Continued coverage of TTFT (E0766) beyond the first three months of therapy requires that no sooner than the 60th day but no later than the 91st day after initiating therapy, the treating practitioner must conduct a clinical re-evaluation and document that the beneficiary is continuing to use and is benefiting from TTFT.

Documentation of clinical benefit is demonstrated by:

1. In-person clinical re-evaluation by the treating practitioner; and,

2. Objective evidence of adherence to therapy, reviewed by the treating practitioner.

Adherence to therapy is defined as the use of TTFT for an average of 18 hours per day (excluding days the treating practitioner has documented a medical need to limit or interrupt treatment).

If the above criteria are not met, continued coverage of TTFT will be denied as not reasonable and necessary.

If the practitioner re-evaluation does not occur until after the 91st day but the evaluation demonstrates that the beneficiary is benefiting from TTFT as defined in criteria 1 and 2 above, continued coverage of TTFT will commence with the date of that re-evaluation. See Policy Specific Documentation Requirements in the LCD-related Policy Article, located in the Related Local Coverage Documents section of this LCD, for information about KX modifier use.

RECURRENT GBM

Tumor treatment field therapy (E0766) will be denied as not reasonable and necessary for the treatment of recurrent GBM.

OTHER USES

The use of TTFT for any indications other than newly diagnosed GBM will be denied as not reasonable and necessary.

BENEFICIARIES ENTERING MEDICARE

For beneficiaries who are undergoing treatment with TTFT for newly diagnosed, supratentorial GBM prior to enrollment in Fee-For-Service (FFS) Medicare and are seeking Medicare coverage of TTFT, coverage will be provided if all of the following coverage requirements are met:

1. The beneficiary has been receiving TTFT following initial maximal debulking surgery (if feasible) followed by chemotherapy/radiotherapy for histologically confirmed newly diagnosed GBM; and,

2. Clinical Evaluation – Following enrollment in FFS Medicare, the beneficiary must have an in-person evaluation by their treating practitioner who documents in the beneficiary’s medical record that:

   1. The beneficiary is adherent with the use of TTFT for an average of 18 hours per day; and,

   2. The beneficiary is deriving benefit from the therapy.

If all of the above are not met, the claim will be denied as not reasonable and necessary.

GENERAL

A Standard Written Order (SWO) must be communicated to the supplier before a claim is submitted. If the supplier bills for an item addressed in this policy without first receiving a completed SWO, the claim shall be denied as not reasonable and necessary.

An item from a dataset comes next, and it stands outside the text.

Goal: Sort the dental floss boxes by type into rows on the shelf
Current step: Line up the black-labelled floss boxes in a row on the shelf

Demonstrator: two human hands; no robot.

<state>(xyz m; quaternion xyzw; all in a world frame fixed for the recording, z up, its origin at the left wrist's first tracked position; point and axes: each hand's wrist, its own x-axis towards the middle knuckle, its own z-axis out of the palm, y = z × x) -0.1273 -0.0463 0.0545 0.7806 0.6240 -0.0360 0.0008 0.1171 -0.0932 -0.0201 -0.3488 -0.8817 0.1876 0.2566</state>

For Durable Medical Equipment, Prosthetics, Orthotics and Supplies (DMEPOS) base items that require a Written Order Prior to Delivery (WOPD), the supplier must have received a signed SWO before the DMEPOS item is delivered to a beneficiary. If a supplier delivers a DMEPOS item without first receiving a WOPD, the claim shall be denied as not reasonable and necessary. Refer to the LCD-related Policy Article, located at the bottom of this policy under the Related Local Coverage Documents section.

For DMEPOS base items that require a WOPD, and also require separately billed associated options, accessories, and/or supplies, the supplier must have received a WOPD which lists the base item and which may list all the associated options, accessories, and/or supplies that are separately billed prior to the delivery of the items. In this scenario, if the supplier separately bills for associated options, accessories, and/or supplies without first receiving a completed and signed WOPD of the base item prior to delivery, the claim(s) shall be denied as not reasonable and necessary.

An item/service is correctly coded when it meets all the coding guidelines listed in CMS HCPCS guidelines, LCDs, LCD-related Policy Articles, or DME MAC articles. Claims that do not meet coding guidelines shall be denied as not reasonable and necessary/incorrectly coded.

Proof of delivery (POD) is a Supplier Standard and DMEPOS suppliers are required to maintain POD documentation in their files. Proof of delivery documentation must be made available to the Medicare contractor upon request. All services that do not have appropriate proof of delivery from the supplier shall be denied as not reasonable and necessary.